**Your instructions**
Transcribe the records below exactly, from their first line through the line containing "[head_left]". Omit every line after it.

━━ Records supplied

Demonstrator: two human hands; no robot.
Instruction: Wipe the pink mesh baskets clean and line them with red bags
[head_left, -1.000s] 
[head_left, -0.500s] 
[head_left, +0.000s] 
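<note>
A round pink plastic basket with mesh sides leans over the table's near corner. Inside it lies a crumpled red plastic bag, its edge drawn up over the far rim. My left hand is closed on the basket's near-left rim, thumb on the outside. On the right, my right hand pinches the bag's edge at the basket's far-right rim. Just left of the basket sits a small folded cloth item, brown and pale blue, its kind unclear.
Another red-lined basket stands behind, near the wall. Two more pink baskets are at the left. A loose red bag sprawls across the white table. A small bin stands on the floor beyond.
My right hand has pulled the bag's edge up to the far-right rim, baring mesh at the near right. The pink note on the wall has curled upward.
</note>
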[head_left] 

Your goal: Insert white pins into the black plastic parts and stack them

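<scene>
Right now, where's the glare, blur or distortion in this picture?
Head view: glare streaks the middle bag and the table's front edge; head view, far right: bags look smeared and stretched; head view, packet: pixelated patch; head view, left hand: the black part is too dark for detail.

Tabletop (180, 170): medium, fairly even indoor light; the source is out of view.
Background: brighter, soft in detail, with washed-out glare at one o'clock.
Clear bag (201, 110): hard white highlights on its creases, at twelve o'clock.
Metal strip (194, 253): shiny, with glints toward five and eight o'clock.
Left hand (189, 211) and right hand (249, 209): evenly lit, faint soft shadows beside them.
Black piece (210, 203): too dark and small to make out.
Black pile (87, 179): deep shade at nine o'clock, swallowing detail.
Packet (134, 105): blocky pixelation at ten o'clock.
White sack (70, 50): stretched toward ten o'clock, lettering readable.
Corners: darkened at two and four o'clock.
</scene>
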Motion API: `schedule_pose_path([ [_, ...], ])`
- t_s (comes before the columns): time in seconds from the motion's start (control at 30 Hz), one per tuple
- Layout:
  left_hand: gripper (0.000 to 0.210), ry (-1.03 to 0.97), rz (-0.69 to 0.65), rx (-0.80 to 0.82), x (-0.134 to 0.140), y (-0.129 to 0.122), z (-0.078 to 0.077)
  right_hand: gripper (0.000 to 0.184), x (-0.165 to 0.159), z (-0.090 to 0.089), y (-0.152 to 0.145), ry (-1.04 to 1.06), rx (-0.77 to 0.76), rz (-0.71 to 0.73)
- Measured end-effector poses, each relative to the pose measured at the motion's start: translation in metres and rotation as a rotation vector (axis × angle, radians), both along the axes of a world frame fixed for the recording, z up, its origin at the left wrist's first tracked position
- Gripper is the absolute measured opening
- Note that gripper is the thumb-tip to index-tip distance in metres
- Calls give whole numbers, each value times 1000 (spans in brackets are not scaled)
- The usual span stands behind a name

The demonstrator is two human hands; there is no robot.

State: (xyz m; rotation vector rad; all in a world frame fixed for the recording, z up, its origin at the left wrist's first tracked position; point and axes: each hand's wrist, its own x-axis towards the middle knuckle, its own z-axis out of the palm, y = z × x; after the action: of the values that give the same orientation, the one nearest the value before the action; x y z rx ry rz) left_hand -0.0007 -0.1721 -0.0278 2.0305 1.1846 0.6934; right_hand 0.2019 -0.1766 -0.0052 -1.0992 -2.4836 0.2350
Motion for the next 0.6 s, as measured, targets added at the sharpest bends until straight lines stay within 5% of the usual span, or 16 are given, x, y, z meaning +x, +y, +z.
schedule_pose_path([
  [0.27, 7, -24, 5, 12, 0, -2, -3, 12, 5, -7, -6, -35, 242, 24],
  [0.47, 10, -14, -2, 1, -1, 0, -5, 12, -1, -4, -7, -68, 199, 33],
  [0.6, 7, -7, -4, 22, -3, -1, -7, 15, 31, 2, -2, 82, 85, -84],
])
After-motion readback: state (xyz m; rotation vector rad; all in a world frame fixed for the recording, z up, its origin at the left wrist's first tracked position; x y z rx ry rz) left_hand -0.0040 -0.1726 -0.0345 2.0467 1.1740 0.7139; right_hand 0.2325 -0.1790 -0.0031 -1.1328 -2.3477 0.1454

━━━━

**Task response**
Demonstrator: two human hands; no robot.
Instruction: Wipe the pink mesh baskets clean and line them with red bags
[head_left, -1.000s] 
[head_left, -0.500s] 
[head_left, +0.000s] 
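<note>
A round pink plastic basket with mesh sides leans over the table's near corner. Inside it lies a crumpled red plastic bag, its edge drawn up over the far rim. My left hand is closed on the basket's near-left rim, thumb on the outside. On the right, my right hand pinches the bag's edge at the basket's far-right rim. Just left of the basket sits a small folded cloth item, brown and pale blue, its kind unclear.
Another red-lined basket stands behind, near the wall. Two more pink baskets are at the left. A loose red bag sprawls across the white table. A small bin stands on the floor beyond.
My right hand has pulled the bag's edge up to the far-right rim, baring mesh at the near right. The pink note on the wall has curled upward.
</note>
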[head_left] 

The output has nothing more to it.